What you have to do: When the line with "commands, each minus" appears below, start repeating lines exactly, and keep going through the line with "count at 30"; add nothing outside that span.

- - -

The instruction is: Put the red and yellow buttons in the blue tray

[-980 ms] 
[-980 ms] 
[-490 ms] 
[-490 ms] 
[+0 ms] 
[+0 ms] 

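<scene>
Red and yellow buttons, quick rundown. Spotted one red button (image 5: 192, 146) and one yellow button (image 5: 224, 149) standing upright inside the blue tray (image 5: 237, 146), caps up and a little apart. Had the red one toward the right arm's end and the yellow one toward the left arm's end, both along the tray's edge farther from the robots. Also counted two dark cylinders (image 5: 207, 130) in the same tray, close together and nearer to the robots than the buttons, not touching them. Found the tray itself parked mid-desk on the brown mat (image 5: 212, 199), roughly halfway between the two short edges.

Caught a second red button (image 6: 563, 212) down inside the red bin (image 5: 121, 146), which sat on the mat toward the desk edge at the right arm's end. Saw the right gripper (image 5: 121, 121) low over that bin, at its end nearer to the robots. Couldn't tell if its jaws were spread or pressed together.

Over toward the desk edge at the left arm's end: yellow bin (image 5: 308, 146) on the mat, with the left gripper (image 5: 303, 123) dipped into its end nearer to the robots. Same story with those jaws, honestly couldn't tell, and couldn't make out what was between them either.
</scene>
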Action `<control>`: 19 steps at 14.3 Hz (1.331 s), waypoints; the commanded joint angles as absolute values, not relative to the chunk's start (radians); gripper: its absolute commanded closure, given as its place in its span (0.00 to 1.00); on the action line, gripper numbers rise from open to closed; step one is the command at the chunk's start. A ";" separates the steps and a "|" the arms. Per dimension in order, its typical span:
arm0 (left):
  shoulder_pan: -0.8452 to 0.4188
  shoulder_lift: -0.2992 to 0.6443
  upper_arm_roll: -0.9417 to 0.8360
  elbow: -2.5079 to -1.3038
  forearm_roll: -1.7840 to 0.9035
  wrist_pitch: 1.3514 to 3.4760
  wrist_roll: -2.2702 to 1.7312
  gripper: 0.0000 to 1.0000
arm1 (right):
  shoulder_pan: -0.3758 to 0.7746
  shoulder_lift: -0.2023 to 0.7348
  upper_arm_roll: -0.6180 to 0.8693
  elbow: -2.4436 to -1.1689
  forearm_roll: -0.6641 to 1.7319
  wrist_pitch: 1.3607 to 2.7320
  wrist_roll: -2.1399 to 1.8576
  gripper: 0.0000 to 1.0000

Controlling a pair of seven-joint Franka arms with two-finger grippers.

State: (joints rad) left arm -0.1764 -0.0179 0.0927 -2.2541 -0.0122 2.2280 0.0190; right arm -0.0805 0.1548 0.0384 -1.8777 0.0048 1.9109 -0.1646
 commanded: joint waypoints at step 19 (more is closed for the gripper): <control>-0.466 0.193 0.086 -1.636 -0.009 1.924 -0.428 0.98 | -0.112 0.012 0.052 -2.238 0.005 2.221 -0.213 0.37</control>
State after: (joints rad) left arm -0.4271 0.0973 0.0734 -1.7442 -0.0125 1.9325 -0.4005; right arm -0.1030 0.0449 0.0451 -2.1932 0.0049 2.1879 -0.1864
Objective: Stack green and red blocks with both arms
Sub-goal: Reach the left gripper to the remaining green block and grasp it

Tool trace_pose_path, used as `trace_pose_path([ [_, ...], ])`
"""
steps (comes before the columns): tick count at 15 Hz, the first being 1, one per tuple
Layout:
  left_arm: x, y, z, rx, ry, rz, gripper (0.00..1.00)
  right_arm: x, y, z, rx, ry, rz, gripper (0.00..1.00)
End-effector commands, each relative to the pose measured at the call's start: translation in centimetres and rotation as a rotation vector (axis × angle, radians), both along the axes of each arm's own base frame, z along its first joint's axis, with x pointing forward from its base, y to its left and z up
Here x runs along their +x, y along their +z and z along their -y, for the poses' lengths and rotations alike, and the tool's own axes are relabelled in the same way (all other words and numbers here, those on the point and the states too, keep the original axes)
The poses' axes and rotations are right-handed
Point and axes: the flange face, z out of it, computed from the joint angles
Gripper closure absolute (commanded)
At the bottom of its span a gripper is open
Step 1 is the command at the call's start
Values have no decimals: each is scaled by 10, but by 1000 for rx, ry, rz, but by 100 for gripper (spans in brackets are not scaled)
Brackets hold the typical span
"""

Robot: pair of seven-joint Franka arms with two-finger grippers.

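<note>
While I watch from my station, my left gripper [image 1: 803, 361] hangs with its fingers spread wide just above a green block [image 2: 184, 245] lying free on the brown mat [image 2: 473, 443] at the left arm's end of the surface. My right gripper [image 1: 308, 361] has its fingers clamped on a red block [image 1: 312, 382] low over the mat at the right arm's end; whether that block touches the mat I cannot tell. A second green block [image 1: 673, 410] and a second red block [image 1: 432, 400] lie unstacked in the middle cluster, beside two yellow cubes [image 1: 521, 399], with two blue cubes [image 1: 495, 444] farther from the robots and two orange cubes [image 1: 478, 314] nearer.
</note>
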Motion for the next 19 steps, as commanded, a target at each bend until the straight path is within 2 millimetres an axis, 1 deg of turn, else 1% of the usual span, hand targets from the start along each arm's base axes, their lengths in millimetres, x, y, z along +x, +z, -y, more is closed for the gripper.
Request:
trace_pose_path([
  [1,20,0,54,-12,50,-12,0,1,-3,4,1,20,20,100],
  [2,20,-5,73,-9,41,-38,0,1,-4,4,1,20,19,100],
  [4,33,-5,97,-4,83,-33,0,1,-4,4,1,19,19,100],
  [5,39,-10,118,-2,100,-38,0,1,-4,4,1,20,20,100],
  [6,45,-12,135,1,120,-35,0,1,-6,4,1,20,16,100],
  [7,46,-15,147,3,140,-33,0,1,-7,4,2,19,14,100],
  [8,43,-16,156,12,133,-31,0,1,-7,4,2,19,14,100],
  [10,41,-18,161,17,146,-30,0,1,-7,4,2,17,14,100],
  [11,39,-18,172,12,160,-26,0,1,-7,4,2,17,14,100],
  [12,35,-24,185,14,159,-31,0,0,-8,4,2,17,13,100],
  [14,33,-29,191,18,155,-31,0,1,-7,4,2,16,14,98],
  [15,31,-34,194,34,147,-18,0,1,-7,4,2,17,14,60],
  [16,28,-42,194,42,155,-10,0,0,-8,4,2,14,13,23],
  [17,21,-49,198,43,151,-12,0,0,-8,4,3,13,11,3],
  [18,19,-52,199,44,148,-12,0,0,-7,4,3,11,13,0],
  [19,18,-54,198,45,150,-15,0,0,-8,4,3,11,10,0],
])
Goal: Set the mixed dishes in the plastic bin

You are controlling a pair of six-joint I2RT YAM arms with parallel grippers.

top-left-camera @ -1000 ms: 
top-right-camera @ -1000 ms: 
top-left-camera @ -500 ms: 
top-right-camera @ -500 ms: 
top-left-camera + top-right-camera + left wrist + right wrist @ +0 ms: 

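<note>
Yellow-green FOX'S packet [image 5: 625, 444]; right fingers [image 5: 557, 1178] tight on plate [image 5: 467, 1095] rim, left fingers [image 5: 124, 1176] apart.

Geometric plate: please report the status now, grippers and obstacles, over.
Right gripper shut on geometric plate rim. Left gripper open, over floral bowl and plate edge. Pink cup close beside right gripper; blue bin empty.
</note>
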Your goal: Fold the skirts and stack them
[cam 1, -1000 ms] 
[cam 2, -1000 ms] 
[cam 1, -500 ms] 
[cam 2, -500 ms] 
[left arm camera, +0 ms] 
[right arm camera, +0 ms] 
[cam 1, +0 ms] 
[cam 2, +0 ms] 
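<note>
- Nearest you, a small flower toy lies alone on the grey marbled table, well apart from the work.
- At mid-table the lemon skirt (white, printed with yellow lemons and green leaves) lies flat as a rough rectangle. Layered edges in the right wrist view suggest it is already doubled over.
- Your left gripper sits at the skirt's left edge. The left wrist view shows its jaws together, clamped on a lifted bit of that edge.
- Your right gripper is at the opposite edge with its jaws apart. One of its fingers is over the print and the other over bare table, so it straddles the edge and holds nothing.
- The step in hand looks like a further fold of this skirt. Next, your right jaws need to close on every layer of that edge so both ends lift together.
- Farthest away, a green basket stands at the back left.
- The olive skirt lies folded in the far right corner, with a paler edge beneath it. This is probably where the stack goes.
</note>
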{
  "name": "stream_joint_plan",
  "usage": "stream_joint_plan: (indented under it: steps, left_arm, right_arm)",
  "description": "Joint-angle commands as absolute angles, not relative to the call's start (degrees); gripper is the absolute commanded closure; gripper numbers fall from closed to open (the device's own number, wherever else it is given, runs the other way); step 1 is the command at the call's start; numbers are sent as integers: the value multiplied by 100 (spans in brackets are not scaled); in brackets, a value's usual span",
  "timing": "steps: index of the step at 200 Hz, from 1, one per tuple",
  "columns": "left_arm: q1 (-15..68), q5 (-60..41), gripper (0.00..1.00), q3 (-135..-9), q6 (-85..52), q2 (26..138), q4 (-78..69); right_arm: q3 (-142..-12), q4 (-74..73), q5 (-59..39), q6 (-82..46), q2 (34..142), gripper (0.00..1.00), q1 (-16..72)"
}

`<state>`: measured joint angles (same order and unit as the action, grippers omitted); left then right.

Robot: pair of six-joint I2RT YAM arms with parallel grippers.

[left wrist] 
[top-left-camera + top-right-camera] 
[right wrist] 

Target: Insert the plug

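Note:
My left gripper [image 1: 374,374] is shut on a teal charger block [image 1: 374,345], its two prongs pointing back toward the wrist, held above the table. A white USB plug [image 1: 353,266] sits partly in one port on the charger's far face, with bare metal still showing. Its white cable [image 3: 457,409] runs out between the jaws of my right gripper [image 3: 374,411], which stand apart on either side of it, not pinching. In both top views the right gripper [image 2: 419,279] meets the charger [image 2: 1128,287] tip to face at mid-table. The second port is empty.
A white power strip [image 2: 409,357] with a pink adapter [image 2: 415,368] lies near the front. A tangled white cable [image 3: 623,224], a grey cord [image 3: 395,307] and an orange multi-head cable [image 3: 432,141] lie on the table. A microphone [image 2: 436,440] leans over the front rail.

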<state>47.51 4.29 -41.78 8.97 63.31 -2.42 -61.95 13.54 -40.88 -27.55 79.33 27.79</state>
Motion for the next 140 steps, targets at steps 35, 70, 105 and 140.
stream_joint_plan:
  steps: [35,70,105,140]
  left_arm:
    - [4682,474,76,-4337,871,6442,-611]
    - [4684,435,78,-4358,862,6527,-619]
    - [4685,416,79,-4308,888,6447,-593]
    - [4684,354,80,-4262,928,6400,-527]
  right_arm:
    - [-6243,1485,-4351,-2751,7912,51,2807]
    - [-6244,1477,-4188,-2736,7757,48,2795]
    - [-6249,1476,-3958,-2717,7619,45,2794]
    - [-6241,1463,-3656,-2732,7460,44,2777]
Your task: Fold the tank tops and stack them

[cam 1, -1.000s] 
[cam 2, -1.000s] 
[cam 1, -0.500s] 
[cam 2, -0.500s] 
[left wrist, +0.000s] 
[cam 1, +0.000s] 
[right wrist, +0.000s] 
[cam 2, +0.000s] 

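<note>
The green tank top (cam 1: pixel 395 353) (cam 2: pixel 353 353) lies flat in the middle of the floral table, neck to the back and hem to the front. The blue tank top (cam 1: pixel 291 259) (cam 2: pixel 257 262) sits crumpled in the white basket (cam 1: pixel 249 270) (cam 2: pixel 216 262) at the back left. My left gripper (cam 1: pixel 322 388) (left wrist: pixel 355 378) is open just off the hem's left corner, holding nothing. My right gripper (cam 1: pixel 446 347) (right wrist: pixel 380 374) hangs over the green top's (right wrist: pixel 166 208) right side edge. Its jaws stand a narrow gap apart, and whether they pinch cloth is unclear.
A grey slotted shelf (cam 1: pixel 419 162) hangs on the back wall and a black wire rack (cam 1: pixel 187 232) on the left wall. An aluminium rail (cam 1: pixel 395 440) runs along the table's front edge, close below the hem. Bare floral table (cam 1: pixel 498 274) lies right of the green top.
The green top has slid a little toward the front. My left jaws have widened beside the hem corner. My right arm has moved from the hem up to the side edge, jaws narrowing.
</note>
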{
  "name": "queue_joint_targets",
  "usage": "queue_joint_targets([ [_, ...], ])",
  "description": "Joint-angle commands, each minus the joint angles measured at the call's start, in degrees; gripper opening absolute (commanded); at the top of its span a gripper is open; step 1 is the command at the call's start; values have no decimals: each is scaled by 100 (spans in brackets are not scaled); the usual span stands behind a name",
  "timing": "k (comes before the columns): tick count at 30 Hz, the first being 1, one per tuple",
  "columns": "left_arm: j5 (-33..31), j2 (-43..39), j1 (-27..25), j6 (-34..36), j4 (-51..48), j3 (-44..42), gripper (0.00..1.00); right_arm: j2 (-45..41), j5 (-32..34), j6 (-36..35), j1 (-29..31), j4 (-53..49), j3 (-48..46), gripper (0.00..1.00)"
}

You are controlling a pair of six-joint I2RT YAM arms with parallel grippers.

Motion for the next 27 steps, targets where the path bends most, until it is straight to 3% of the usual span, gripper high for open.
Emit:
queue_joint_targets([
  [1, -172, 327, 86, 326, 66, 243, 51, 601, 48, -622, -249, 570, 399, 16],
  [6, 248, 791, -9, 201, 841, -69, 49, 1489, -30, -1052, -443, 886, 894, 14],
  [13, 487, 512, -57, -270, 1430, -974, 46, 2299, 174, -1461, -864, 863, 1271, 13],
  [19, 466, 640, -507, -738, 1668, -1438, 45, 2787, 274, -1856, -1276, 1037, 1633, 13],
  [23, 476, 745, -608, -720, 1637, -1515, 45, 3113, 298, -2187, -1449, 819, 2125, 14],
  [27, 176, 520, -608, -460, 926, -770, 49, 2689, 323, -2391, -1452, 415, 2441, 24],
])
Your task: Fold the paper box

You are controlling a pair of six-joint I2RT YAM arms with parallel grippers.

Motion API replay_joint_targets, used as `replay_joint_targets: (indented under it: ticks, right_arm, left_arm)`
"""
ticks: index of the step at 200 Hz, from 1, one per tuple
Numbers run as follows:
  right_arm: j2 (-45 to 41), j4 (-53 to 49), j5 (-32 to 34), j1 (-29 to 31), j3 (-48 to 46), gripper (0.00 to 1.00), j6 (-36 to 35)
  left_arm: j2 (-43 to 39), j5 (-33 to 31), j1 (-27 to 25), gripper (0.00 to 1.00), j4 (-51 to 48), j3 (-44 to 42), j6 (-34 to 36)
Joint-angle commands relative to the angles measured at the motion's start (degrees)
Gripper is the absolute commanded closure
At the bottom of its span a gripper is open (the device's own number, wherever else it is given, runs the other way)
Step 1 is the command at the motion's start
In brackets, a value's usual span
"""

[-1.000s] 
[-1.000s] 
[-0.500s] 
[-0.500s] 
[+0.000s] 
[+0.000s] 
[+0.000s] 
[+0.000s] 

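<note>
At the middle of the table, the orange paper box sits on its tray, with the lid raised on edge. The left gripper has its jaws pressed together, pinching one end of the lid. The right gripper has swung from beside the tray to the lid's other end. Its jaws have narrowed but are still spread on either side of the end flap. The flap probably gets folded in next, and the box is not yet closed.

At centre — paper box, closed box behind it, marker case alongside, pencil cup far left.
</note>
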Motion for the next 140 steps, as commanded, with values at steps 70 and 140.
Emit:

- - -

Answer to this problem:
  "description": "Joint-angle commands, each minus the joint angles measured at the call's start, in degrees; gripper opening absolute (commanded); at the top of its span a gripper is open; step 1 is the command at the call's start; values have no decimals: each is scaled by 100 (spans in brackets are not scaled); the usual span stands behind a name",
  "timing": "k (comes before the columns): tick count at 30 Hz, the first being 1, one per tuple",

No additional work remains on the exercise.